BEGIN Dataset entries

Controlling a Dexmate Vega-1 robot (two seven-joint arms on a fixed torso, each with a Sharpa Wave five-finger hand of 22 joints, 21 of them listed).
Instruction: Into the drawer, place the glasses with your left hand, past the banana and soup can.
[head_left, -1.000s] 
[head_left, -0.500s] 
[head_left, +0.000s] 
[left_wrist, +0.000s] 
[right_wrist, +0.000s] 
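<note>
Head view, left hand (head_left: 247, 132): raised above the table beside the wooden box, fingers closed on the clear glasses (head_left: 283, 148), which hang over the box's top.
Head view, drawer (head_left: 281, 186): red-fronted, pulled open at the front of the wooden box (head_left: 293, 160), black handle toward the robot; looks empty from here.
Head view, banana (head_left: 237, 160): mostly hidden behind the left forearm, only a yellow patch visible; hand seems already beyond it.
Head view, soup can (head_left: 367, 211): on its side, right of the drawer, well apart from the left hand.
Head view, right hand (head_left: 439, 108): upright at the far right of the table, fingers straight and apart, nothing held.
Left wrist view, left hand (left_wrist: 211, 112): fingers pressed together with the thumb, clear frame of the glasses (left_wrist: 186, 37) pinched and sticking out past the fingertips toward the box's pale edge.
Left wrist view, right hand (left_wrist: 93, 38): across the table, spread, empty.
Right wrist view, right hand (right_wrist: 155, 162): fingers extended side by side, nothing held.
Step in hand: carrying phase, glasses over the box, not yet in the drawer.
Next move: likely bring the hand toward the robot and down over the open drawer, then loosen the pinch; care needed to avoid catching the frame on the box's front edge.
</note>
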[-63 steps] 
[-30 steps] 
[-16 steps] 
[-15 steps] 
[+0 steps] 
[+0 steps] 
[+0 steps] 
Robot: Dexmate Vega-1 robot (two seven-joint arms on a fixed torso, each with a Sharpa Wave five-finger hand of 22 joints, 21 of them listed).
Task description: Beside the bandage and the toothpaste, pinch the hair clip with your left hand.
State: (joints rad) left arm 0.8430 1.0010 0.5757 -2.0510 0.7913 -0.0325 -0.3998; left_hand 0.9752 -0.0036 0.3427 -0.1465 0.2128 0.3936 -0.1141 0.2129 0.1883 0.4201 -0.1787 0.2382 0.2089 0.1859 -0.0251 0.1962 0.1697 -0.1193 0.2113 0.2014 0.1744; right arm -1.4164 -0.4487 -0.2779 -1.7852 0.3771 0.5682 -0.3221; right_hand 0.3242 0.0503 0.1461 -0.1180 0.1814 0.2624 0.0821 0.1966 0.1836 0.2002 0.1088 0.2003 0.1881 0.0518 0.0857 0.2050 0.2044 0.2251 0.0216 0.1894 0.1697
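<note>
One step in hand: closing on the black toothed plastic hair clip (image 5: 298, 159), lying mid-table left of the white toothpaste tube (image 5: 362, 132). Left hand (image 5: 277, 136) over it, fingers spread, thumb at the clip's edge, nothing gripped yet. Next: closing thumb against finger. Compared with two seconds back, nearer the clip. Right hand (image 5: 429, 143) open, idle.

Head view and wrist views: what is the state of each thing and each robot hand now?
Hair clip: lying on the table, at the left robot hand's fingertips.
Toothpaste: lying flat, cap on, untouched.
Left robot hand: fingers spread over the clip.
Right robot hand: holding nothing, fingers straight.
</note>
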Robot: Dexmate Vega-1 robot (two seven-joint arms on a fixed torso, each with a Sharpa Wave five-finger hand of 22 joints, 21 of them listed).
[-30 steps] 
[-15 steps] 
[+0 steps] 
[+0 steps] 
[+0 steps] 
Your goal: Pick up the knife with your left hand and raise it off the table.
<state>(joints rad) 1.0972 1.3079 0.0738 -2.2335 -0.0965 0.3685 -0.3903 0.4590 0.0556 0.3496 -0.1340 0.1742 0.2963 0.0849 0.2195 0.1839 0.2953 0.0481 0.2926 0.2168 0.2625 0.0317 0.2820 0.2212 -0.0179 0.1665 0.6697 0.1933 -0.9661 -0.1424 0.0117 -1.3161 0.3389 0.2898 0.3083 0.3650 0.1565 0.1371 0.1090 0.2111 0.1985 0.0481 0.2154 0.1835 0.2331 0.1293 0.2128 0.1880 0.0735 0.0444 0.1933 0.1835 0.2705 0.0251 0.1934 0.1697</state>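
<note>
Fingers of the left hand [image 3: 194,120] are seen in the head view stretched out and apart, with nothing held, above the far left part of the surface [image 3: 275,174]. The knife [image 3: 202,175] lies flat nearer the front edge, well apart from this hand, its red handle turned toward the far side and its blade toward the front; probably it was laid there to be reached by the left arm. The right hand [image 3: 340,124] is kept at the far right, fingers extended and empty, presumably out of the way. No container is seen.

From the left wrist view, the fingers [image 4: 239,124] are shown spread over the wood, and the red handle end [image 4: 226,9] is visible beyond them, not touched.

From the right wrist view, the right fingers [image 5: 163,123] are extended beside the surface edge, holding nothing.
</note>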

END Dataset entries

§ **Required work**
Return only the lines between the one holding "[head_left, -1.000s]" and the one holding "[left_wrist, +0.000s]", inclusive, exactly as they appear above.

§ **Answer box**
[head_left, -1.000s] 
[head_left, -0.500s] 
[head_left, +0.000s] 
[left_wrist, +0.000s] 

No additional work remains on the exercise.